= Work instruction =
Look through the data below and work out how many lines hold "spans"; state only the number.

= Extracted records =
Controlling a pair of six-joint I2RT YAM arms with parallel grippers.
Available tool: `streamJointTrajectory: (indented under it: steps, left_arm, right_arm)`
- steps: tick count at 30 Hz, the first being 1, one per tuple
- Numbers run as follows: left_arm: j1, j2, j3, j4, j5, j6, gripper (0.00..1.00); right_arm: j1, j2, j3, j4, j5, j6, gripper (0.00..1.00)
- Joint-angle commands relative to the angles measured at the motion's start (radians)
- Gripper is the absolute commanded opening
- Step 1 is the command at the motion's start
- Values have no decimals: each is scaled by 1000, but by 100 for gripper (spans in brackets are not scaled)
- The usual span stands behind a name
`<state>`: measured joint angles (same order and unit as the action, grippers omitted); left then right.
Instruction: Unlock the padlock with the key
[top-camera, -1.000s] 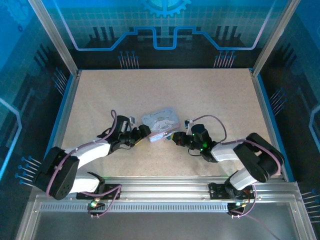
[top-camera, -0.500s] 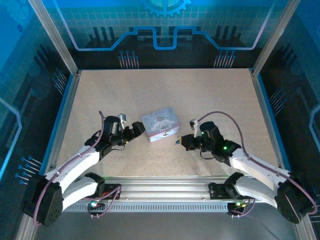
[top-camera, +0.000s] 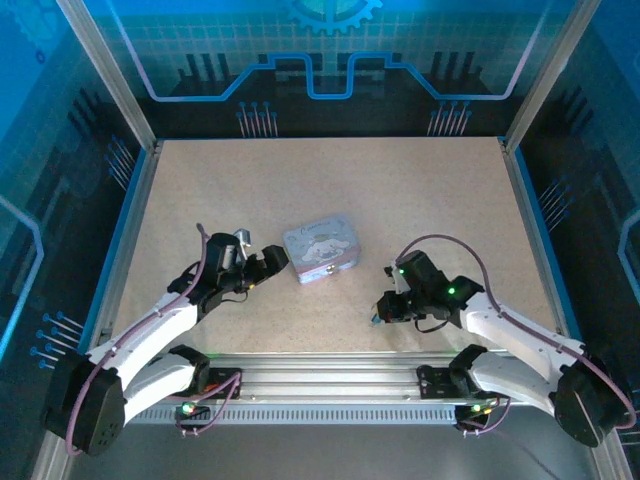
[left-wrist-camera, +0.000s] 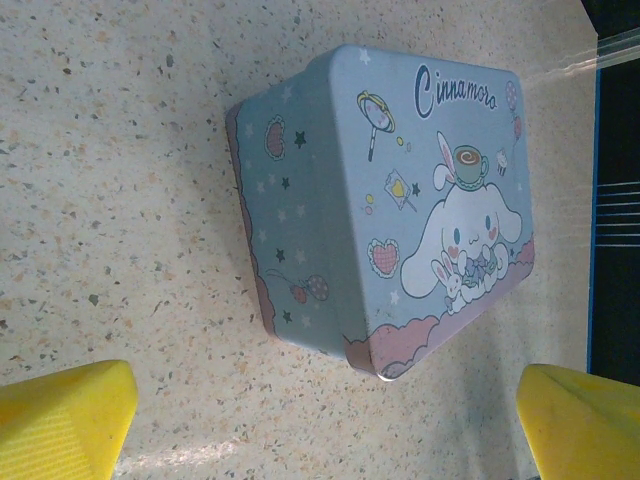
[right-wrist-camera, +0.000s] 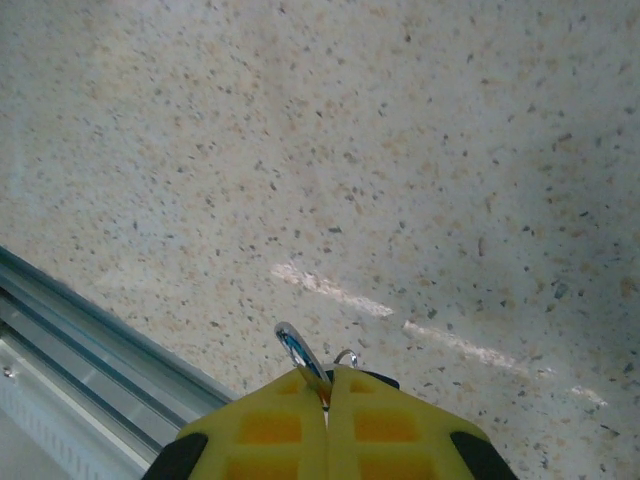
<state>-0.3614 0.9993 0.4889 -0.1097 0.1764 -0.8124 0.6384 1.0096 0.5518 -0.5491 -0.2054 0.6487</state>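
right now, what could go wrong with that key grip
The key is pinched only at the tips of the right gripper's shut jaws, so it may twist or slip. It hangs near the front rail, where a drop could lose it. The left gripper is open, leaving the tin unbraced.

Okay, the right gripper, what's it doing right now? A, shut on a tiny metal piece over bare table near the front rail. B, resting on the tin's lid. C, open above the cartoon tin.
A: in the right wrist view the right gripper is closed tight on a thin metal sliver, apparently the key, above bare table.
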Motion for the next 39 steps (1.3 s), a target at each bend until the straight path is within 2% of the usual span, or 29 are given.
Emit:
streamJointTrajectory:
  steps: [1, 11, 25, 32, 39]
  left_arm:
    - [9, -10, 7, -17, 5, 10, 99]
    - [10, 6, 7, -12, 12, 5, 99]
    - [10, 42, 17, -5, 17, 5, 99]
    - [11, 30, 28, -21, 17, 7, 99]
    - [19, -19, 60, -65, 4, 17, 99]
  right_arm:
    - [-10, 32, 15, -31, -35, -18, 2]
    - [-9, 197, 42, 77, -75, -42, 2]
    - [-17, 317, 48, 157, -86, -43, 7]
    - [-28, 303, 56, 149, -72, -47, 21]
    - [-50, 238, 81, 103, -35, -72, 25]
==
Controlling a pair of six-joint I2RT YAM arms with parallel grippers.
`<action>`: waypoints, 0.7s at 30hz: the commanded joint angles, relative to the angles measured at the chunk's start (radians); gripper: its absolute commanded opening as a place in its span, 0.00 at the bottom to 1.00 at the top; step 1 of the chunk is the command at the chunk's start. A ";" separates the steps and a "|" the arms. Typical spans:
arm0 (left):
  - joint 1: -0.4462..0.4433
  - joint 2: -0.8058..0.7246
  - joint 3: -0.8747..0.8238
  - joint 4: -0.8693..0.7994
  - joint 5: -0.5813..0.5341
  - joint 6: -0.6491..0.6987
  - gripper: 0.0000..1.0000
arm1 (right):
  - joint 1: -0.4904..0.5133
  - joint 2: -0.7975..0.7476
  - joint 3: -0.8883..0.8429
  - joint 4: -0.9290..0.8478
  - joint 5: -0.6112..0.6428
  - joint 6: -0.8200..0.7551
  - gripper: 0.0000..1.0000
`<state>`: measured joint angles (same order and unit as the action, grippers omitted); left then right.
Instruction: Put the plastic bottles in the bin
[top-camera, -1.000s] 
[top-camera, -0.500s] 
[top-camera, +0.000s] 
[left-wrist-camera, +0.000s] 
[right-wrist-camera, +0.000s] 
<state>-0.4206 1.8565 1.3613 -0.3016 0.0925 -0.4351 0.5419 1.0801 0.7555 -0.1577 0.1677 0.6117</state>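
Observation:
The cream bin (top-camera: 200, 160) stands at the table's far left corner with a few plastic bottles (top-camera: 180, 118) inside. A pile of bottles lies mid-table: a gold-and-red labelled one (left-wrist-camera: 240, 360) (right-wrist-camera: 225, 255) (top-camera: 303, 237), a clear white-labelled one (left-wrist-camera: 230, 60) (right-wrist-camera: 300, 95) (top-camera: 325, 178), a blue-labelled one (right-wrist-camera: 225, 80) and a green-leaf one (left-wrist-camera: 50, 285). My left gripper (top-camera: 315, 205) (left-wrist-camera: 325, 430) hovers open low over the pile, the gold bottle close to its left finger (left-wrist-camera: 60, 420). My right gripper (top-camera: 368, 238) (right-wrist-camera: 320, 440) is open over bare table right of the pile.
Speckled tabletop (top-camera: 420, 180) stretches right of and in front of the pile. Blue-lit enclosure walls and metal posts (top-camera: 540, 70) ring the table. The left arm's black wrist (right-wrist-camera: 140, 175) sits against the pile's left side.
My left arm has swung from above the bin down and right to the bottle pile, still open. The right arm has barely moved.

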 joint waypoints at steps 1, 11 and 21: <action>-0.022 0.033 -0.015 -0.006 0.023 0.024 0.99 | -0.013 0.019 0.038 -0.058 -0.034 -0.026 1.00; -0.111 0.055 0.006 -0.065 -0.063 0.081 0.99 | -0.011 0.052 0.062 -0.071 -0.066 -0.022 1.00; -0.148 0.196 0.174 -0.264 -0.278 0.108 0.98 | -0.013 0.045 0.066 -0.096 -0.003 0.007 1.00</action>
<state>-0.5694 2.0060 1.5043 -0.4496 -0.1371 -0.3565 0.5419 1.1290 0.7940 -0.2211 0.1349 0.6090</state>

= Answer box =
2